While some might consider it to be sexist to say it, on average, girls appear to be more interested in reading the boys. As a result, someone might think that pointing out books that appeal to girls is a waste of time. Given their penchant for reading, they’ll find books without guidance.
But our culture has changed over the years, and the cautious, dedicated parent might be (understandably) a little chary about the effects of the current craze for vampires and werewolves on their daughters. Mass produced series books (the American Girl books come to mind) are morally murky, formulaic, and not always well written. Some well known books are fast becoming historical oddities and taught only in school — if at all.
And so, I’d like to suggest books for girls that are of a moral nature and which you either might not know about — or have forgotten.

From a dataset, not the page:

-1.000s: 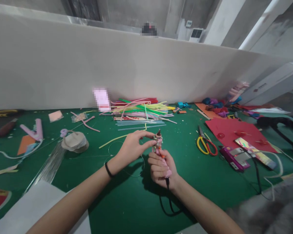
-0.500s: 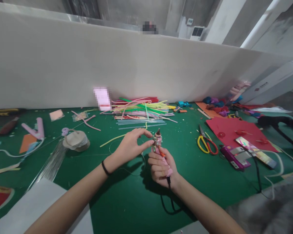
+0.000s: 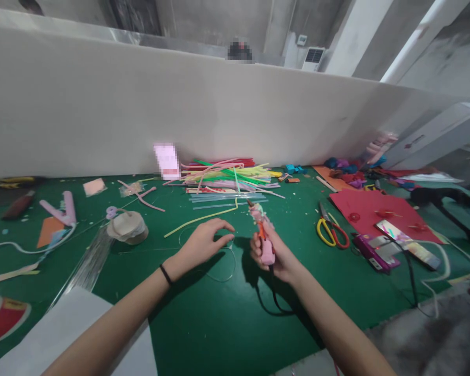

The Island of the Blue Dauphins
When Scott O’Dell proposed this book to his publishers, they were concerned. There were no boys of any consequence in the book. They declared that boys wouldn’t read the book about a girl, but girls would read about a boy. Couldn’t he make the main character a boy? But the story was based on a true incident, and Mr. O’Dell insisted. In addition, one of the internal struggles of the main character is based on the fact that she is a girl, and not a boy. He couldn’t write the same book if he caved to his publisher’s demands.
And so, he crafted a beautifully written book that won the Newberry Award in 1961, and for good reason. Your boys may not touch this book, but your girls will love it.
The Little House Books
Laura Ingalls Wilder’s “Little House” series needs no introduction from me. Girls everywhere enjoyed the family in which Pa was the only boy in sight — at least until Almanzo came along.
But you might not know that it spawned several other series that — astonishingly — are just as well written and interesting as the original books! Celia Wilkins wrote an engaging collection about Caroline Quiner, Laura’s mother. Melissa Wiley wrote another half dozen books or so about Charlotte Tucker, Laura’s grandmother, and Martha Morse, Laura’s great-grandmother. Roger Lea MacBride wrote 8 books about Laura’s daughter, Rose. He was personally acquainted with Rose Wilder, and his books (like these others) have the same authenticity of the Laura Ingalls Wilder books. (Beware: Thomas L. Tedrow wrote fictional and (in my opinion) dreadful books about Laura and Rose that should never have seen print.)
You can find these books by going to Amazon.com (who is not paying me to say this), selecting books from the drop down, and typing in one of the following: “The Caroline Years”, “The Rose Years”, “The Charlotte Years”, or “The Martha Years”. If your daughters like Laura Ingalls Wilder’s books, they’ll thank you.
The Vesper Holly series
Lloyd Alexander wrote over 40 books for children. While he is probably best known for his “Prydain Chronicles”, a series of five books — two of which won Newberry awards — he also wrote a series of six books about the irrepressible Vesper Holly. Narrated in the first person by her long-suffering guardian, Professor Brinton “Brinnie” Garrett, these books are a hoot. Smart, accomplished, brave, resourceful, and wise beyond her years, Vesper can do almost everything but have a dull adventure. Typing in “Vesper Holly” gets you a list of all her books on Amazon.com.
The Grandma’s Attic books
The first four Grandma’s attic books by Arleta Richardson were followed by five more books about Mable O’Dell are, like the Little House books, true stories — or at least as true as memory can make them. They are equally engaging — perhaps even more so — because Mrs. Richardson imbues her stories with a surprising humor that may make you laugh out loud. I read all these books aloud to my children, and even the boys like them!
Killing Mr. Griffin
Daughters of Eve
Lois Duncan died in June of this year (2016). She wrote many suspense and supernatural suspense books, but these two books are her best. They are for older girls and unsuitable for their younger sisters. While there is no bad language or sexual situations, they are serious stories in which the main characters, otherwise good children, are egged on either by manipulative peers or misguided adults and consequently make serious mistakes because of their immaturity and bad judgement. As the characters grapple with what they have done, there are no happy endings. These are cautionary tales that should be required reading in every school.
So, when next I lay fingers to keyboard, should I bring up more books for boys, for girls, or both? Or should I try something else?